Dr. Ken Oliphant, Patrick Vibien
Papers # 2014 Chicago
New and formal approaches to Asset Management (AM), such as the PAS-55 and ISO 55000 Asset Management standards have been developed over the past decade. These AM standards can be applied to pipelines and cover all stages of a pipeline's lifecycle - acquisition, operation, maintenance and renewal/disposal and provide guidance and a requirements checklist of good practices in physical asset management. These AM standards include a significant focus on the acquisition phase of an asset as the future system operating capabilities, reliability and risk profile of new or replacement pipelines are largely set in this phase for buried pipelines by the choice of products and the installation practices used in construction. As such, this is a particularly critical phase of a pipeline’s lifecycle. Asset Management plans need to, therefore, ensure proper focus on the pipeline acquisition phase to improve long term system risk profile. Utilities have experienced significant maintenance/replaces costs associated with premature failure of pipe and components. These are not easy to combat after the fact or by employing standard methods. A new approach is needed for the industry; this approach is the PAS-55/ISO 55000 compliant JANAcquire55™ process. The implementation of this process for the acquisition phase of a product lifecycle will help utilities to eliminate early pipeline failures and to extend the life of new pipelines past the point of relevance to today’s stakeholders. The process is outlined and an example presented.
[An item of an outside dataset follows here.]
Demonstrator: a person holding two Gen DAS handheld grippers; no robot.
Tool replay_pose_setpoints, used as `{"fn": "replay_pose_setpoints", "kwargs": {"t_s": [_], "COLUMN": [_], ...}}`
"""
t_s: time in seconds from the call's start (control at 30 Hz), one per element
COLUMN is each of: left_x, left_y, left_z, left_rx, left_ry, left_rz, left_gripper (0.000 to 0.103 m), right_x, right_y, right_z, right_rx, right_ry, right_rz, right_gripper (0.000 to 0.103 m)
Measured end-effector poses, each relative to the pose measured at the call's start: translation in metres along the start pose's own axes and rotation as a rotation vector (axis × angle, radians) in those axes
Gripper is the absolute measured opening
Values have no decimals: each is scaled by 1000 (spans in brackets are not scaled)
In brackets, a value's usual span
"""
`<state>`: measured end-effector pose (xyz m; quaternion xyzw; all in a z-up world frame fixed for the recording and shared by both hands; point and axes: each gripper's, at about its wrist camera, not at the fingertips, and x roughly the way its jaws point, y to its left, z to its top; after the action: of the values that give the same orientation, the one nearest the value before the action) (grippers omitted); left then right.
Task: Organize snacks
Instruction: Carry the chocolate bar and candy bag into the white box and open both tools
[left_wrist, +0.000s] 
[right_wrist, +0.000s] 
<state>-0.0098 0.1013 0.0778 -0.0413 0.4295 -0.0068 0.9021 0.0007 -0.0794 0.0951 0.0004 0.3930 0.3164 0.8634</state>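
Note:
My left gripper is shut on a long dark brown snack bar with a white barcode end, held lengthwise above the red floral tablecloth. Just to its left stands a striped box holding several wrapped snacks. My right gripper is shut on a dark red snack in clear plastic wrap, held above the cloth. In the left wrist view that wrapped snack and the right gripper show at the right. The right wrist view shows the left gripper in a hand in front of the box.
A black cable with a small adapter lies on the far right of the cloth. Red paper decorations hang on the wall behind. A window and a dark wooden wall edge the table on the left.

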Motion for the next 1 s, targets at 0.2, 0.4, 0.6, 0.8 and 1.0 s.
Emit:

There is a growing interest by gas utilities to improve their performance through improved their asset management (AM) practices. Whether it is to increase reliability, reduce risk or to make better operating decisions, utilities are adopting formalized AM practices. In evaluating rate cases, some public utility commissions are starting to base decision making on more sophisticated risk evaluations that require comprehensive system knowledge and plansi . The required information may only be available with the implementation of the appropriate AM practices and systems. Two suites of standards for AM have been developed: 1) PAS-55ii series and 2) ISO 55000iii series. While these standards are generic for physical asset intensive industries (e.g. railways, shipping, real-estate, etc.), they provide a consistent framework for management to identify and implement the appropriate business structures so as to be able to make effective data driven decisions. Organizations can be independently audited and certified to these standards, indicating to the public, shareholders and other stakeholders that they have a structured process to manage their pipeline assets. Most recently, Pacific Gas and Electric (PG&E) gas division was recognized by Lloyd’s registration to both PAS-55 and ISO 55000, a first in North Americaiv .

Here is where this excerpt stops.